HOW TO COMPLETE THIS TASK
Starting at the first line of the data below, retype every line up to and including the one containing "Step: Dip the".

-------- PROVIDED RECORDS --------

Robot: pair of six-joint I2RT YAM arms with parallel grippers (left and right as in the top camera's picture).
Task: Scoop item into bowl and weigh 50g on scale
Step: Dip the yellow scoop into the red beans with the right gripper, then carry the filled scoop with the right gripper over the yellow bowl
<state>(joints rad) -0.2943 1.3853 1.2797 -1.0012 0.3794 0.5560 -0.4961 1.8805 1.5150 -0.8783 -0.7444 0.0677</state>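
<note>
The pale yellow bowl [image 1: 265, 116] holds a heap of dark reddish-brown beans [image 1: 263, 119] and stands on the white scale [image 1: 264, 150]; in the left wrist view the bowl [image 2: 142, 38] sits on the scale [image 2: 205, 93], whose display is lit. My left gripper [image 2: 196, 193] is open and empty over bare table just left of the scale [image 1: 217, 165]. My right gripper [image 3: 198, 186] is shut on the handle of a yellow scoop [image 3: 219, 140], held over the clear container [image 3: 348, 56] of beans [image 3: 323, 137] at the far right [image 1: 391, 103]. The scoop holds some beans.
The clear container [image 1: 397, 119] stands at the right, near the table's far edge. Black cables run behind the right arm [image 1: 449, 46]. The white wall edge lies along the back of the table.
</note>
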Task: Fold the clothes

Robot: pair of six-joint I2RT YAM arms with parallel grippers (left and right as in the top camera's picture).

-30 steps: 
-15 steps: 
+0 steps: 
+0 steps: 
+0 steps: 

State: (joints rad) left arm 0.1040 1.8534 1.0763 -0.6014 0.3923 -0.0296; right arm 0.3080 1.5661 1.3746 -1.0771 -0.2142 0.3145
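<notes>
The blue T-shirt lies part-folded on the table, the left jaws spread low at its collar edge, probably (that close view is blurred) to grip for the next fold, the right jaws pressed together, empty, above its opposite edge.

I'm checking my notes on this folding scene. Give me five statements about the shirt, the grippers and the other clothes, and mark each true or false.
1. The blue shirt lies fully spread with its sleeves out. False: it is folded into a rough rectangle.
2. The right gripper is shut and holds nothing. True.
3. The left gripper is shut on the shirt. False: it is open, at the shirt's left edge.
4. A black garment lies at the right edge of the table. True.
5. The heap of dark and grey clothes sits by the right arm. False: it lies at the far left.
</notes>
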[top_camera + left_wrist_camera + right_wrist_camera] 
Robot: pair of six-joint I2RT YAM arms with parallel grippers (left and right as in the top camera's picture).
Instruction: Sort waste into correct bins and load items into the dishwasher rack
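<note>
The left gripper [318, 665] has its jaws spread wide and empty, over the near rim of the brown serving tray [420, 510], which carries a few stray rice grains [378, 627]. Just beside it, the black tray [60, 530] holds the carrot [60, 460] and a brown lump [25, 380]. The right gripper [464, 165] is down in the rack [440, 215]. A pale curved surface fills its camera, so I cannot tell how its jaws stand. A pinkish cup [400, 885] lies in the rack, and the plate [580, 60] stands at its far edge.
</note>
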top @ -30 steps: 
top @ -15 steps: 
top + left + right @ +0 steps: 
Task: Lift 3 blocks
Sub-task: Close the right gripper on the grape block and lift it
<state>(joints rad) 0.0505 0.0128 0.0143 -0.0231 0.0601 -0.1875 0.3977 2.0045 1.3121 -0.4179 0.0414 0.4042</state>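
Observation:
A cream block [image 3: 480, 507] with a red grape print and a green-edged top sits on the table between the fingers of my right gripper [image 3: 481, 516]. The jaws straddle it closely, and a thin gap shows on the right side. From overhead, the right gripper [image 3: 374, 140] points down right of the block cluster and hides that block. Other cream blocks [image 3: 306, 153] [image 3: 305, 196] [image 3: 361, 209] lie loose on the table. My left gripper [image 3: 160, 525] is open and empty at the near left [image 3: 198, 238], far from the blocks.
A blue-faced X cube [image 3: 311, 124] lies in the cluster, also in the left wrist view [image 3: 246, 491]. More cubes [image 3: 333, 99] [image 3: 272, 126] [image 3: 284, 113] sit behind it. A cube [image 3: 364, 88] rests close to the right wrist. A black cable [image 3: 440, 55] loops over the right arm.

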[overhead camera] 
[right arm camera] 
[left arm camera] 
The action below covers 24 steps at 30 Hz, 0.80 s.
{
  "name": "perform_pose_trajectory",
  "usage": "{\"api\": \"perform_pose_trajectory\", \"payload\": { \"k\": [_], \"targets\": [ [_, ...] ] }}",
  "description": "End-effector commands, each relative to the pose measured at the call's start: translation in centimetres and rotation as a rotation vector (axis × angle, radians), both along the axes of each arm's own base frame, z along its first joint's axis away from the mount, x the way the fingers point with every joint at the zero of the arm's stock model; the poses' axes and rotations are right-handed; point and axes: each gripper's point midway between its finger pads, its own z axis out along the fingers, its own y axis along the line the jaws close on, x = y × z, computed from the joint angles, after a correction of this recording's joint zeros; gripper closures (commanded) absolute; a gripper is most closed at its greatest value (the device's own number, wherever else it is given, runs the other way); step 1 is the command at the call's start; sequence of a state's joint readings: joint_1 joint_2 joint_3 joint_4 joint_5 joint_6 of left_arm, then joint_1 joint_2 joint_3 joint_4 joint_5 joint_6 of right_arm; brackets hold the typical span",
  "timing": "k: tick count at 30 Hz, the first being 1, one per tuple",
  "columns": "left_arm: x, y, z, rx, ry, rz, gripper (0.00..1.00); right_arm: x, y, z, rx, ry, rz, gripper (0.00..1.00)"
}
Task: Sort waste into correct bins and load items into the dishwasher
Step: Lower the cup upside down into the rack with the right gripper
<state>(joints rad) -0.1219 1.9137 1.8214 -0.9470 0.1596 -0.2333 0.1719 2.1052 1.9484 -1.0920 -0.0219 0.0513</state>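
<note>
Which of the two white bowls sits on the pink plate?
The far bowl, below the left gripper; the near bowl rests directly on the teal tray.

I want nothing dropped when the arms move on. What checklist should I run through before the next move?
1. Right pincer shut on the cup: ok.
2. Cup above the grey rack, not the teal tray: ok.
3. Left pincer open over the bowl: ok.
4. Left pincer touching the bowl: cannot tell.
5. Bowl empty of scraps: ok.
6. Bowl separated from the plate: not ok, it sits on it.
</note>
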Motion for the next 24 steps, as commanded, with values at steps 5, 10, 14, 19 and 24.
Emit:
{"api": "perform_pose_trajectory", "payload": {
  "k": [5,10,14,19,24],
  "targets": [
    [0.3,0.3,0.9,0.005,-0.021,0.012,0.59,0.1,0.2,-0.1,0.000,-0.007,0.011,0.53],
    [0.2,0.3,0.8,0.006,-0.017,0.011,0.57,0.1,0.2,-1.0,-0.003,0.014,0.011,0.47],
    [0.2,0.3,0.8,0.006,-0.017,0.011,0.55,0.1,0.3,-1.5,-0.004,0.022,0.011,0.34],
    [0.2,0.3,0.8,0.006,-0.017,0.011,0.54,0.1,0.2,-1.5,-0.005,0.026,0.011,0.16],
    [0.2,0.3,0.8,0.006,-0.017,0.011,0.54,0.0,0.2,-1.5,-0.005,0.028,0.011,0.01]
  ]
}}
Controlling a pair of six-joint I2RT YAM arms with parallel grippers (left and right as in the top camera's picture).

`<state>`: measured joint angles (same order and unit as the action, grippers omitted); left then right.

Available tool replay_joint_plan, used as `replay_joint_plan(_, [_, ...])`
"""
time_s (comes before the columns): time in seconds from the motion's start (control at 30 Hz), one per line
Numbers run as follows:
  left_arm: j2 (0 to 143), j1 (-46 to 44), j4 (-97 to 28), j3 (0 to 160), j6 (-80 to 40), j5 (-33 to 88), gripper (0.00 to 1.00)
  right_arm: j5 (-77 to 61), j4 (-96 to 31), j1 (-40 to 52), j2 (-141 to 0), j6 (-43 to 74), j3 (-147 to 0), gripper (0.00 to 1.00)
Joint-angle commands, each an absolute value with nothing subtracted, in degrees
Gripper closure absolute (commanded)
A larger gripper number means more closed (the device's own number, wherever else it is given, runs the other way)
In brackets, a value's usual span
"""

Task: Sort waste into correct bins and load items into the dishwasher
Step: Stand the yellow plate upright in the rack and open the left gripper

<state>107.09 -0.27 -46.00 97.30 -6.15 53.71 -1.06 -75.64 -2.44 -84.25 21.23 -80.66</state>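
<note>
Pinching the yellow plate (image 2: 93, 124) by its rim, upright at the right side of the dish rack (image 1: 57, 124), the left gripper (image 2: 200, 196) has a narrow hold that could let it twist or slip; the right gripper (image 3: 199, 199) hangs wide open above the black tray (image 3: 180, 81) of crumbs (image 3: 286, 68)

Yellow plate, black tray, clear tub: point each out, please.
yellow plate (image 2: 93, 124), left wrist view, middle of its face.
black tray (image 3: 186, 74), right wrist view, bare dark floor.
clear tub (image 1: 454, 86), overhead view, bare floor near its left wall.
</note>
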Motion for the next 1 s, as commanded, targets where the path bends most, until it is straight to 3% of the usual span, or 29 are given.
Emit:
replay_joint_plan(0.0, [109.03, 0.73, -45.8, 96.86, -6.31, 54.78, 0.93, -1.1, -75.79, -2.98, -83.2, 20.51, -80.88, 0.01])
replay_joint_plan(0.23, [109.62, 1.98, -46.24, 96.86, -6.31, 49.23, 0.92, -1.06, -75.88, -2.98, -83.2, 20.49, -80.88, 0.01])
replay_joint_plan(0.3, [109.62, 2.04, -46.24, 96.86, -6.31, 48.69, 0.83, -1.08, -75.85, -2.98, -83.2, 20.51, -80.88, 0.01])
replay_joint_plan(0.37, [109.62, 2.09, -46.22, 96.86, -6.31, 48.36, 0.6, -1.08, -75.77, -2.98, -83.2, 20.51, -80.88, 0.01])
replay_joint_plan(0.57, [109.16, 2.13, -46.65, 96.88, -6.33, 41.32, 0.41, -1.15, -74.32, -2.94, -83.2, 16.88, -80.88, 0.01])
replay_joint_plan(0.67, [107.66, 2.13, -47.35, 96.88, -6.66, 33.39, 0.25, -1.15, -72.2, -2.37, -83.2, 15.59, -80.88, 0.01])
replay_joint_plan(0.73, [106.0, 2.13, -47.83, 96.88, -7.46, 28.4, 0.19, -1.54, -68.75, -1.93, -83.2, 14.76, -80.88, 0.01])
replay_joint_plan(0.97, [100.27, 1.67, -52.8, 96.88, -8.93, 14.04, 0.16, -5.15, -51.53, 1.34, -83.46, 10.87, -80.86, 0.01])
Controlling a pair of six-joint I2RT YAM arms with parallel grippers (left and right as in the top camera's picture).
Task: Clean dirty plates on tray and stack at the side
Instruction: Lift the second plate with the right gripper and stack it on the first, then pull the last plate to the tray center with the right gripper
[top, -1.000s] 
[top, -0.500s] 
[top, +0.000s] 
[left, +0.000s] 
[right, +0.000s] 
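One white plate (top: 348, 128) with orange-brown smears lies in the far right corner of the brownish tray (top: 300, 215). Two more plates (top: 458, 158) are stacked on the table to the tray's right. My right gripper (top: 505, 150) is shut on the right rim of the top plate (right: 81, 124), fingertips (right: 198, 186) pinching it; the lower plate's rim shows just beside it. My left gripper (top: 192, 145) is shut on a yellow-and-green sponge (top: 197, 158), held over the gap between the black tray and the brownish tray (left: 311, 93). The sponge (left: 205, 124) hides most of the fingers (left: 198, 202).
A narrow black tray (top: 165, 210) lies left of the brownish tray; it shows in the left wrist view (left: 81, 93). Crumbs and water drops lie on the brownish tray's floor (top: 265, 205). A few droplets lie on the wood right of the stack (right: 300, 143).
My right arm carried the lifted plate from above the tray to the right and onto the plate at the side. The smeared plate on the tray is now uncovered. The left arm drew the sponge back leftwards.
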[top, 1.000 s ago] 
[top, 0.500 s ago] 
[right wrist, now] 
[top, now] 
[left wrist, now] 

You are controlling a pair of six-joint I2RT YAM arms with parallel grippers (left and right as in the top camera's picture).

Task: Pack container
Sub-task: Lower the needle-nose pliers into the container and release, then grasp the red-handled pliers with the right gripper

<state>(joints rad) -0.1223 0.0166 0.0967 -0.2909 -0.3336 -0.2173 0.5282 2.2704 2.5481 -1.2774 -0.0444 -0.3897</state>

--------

REPLY TO THE TASK
Robot: pair of six-joint I2RT YAM arms with parallel grippers (left and right as in the top camera's picture).
Task: Scoop item into bowl and weigh 50g on scale
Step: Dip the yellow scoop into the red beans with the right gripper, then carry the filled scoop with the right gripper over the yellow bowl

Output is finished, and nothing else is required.